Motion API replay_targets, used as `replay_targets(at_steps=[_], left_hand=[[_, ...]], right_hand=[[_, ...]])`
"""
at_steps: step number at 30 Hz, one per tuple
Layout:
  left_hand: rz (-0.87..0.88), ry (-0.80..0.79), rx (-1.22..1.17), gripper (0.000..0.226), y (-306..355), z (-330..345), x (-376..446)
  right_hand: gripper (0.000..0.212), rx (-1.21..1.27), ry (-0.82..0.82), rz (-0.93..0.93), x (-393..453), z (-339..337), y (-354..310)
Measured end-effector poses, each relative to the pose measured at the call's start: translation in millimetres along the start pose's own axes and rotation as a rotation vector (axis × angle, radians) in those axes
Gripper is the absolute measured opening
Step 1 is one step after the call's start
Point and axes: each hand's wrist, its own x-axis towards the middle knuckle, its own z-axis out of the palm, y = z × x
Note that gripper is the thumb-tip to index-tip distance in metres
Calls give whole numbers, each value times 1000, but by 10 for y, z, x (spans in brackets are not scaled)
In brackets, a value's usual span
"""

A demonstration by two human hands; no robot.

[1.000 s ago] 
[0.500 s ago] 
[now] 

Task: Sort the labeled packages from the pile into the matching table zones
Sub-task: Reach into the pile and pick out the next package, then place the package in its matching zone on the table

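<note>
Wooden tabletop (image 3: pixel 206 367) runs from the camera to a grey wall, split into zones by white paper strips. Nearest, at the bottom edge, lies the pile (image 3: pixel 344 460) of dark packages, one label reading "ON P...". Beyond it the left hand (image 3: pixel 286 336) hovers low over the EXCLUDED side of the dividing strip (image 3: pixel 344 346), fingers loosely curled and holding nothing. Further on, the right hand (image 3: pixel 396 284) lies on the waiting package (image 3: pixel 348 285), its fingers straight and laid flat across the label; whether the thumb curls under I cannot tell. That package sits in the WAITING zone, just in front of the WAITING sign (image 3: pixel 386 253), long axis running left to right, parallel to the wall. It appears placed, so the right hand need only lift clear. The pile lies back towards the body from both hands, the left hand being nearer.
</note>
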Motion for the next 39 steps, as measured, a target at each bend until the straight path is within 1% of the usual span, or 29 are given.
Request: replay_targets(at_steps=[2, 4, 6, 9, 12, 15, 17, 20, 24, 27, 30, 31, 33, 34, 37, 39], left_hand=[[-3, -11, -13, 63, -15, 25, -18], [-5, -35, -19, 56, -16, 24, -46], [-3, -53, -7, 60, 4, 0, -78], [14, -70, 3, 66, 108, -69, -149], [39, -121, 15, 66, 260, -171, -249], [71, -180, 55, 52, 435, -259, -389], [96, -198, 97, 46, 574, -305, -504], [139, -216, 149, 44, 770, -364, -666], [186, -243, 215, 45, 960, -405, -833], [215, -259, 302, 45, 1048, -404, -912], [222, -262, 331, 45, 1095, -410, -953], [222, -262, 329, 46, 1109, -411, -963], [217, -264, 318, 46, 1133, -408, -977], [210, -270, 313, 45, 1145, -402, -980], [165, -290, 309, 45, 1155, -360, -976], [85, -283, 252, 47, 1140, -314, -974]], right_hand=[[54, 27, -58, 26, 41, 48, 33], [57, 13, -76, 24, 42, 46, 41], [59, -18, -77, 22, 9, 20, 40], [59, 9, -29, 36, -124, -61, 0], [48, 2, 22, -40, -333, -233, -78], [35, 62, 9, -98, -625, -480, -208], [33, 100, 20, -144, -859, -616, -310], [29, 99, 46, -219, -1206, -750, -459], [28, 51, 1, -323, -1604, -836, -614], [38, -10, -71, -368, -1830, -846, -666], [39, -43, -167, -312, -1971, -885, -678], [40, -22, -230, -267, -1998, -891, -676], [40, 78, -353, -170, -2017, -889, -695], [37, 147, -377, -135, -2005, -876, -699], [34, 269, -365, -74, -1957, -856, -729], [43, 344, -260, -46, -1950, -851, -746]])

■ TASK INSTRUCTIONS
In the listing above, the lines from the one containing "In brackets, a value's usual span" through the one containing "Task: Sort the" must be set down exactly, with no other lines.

■ COMPLETED EXERCISE
In brackets, a value's usual span
"""

A demonstration by two human hands; no robot.

[1.000 s ago] 
[0.500 s ago] 
[now] 

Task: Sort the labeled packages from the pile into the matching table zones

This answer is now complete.